Uma teoria é que “podem ter havido tentativas ou imitações” com outros objetos ou “talvez com uma seringa sem nada dentro”, para espalhar medo sem injetar drogas realmente, afirmou Poolman. “Não podemos concluir nada ainda”, acrescentou ele. “Levamos a questão a sério, mas certamente também não queremos provocar pânico sobre a existência de pessoas espetando agulhas nas outras por todo lado.”

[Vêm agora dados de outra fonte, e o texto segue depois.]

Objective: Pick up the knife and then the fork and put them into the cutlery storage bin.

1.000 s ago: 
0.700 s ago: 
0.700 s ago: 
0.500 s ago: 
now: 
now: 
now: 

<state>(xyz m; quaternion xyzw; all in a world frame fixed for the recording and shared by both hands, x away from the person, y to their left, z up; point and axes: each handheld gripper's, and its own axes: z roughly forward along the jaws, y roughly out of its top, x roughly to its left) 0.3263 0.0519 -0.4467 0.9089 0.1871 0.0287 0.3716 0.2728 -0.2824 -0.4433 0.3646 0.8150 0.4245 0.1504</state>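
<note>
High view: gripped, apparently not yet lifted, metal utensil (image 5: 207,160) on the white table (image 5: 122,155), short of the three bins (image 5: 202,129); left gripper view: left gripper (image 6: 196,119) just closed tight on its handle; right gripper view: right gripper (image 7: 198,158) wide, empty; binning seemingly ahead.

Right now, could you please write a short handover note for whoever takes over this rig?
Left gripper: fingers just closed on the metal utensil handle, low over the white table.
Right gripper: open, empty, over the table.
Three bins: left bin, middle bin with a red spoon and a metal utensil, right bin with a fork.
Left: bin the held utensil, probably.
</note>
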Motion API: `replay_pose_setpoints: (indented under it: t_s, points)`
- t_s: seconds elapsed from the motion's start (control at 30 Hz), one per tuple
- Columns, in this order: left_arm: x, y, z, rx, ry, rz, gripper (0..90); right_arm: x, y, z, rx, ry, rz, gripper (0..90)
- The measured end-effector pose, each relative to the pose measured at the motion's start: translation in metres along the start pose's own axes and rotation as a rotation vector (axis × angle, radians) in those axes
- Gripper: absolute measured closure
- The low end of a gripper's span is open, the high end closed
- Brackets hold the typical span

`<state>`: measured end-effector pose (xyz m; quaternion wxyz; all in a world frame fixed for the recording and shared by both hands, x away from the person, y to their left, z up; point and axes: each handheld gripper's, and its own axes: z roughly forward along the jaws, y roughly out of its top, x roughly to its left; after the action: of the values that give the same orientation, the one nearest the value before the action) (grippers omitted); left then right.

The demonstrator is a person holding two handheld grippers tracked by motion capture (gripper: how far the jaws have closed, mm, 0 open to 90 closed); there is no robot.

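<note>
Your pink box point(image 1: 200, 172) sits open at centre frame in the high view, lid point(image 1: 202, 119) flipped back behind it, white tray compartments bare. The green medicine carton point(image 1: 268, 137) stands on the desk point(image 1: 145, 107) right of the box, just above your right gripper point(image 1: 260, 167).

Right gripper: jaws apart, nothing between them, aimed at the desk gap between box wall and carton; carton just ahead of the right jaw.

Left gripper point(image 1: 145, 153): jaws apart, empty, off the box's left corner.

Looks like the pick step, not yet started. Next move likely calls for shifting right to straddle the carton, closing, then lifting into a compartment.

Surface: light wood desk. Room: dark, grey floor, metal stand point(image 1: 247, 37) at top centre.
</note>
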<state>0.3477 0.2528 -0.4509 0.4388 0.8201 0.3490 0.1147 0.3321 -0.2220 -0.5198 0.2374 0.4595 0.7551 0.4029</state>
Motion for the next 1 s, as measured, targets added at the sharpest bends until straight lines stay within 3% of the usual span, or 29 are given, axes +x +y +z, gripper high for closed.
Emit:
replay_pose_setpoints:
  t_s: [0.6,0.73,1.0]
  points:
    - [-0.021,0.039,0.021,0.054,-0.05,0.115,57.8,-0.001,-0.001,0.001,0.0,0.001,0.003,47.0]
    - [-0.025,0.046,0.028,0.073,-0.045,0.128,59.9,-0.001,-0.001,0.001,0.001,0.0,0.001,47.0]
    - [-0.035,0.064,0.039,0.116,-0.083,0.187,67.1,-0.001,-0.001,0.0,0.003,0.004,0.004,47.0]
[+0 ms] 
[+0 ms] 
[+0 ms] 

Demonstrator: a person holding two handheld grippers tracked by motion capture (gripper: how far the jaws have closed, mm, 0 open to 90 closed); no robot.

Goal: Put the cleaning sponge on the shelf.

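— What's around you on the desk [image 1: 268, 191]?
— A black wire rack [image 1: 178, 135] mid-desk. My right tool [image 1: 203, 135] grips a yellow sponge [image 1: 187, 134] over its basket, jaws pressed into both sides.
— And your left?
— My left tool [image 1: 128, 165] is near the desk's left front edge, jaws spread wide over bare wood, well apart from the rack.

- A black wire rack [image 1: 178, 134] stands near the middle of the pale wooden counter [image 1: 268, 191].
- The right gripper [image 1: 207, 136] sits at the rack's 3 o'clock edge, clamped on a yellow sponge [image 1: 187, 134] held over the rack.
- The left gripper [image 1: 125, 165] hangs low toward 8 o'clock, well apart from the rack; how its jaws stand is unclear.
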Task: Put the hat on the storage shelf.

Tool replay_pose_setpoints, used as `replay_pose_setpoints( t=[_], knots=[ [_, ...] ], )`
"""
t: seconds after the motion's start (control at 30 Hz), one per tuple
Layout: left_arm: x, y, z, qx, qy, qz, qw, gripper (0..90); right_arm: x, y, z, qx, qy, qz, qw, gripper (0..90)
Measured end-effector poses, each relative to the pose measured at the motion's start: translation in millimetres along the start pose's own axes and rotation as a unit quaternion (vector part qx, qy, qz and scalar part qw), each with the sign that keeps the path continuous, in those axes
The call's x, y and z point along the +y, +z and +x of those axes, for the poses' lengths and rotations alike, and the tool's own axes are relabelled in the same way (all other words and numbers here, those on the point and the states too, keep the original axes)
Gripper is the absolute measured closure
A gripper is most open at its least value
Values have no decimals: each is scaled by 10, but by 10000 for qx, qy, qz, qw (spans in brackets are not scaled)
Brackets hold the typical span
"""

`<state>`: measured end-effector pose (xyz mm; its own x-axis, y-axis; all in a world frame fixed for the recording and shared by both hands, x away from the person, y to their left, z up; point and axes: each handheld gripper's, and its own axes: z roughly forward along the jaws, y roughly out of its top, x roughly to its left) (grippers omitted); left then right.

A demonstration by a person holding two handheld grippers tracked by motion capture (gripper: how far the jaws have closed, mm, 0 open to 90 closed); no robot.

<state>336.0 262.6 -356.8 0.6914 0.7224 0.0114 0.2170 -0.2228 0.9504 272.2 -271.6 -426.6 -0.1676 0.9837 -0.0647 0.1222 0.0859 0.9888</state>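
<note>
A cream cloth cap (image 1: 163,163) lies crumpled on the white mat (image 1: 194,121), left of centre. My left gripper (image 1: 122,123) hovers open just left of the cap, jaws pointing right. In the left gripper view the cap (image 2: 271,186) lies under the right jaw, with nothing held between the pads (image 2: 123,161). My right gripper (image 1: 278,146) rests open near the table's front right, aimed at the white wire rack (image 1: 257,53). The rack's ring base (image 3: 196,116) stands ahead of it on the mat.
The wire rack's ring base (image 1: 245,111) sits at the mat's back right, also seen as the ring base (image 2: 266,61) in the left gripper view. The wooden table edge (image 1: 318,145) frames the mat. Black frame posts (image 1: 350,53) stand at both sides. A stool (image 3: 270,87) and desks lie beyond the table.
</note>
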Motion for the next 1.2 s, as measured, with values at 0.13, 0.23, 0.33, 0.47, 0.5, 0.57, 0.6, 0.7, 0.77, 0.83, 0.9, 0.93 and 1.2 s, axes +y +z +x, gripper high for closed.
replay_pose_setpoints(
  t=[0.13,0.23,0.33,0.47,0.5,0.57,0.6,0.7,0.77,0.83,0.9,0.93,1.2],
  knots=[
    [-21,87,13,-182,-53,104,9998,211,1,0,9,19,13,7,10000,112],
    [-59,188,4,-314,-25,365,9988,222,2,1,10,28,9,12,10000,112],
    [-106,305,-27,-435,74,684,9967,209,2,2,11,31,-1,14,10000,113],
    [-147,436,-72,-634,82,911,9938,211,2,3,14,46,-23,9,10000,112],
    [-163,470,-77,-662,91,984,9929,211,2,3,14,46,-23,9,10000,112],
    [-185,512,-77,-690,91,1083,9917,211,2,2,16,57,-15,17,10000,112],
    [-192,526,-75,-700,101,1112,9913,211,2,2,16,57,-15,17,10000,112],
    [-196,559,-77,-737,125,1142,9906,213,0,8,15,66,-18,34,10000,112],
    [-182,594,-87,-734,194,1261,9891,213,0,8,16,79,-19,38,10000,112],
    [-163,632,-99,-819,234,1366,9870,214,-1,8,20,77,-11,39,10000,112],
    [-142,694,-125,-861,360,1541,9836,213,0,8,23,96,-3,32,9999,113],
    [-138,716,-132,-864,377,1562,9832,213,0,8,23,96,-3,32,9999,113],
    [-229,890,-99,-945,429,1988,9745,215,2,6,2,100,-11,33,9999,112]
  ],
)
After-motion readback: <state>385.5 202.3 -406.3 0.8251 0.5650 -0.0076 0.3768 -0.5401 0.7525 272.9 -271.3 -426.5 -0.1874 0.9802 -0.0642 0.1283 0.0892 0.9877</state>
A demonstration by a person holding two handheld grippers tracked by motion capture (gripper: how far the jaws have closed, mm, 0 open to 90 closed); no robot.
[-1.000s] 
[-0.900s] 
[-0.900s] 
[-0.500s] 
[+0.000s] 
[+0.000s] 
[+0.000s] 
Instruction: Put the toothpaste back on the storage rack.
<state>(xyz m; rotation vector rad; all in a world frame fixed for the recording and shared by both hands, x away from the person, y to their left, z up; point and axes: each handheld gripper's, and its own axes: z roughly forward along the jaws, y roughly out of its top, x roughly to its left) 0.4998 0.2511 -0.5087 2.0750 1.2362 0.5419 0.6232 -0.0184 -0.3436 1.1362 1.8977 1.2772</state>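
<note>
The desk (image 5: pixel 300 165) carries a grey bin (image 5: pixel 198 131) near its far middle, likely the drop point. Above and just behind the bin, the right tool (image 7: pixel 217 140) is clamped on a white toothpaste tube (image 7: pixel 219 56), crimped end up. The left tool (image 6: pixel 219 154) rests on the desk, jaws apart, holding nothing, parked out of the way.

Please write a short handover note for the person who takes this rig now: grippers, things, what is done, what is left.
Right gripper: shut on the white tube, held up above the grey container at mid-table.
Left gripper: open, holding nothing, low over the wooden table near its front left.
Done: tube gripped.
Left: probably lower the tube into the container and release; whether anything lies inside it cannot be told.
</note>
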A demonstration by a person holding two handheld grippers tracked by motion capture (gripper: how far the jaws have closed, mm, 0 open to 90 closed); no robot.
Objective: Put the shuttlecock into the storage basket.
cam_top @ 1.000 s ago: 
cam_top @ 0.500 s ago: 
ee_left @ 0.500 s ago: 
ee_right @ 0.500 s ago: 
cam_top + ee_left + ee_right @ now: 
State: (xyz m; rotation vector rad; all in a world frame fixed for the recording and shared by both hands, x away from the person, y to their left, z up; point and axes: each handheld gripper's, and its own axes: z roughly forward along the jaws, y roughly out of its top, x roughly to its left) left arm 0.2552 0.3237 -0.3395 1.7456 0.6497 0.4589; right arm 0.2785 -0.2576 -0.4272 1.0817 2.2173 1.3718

Keeling disse que ficou com uma cicatriz no braço direito. “Não gosto de olhar para ela e lembrar o que aconteceu. (…) Ainda estou lidando com isso mentalmente.”
Keeling continua com medo de frequentar grandes eventos — e não conseguia pegar o metrô imediatamente após o incidente, afirmou ela, por suspeitar de estranhos. Ela lamenta a falta de apoio depois do incidente, mas afirmou que divulgar a existência do crime ajuda: “Quero falar disso o quanto possível porque quero que façam algo para ajudar as meninas”.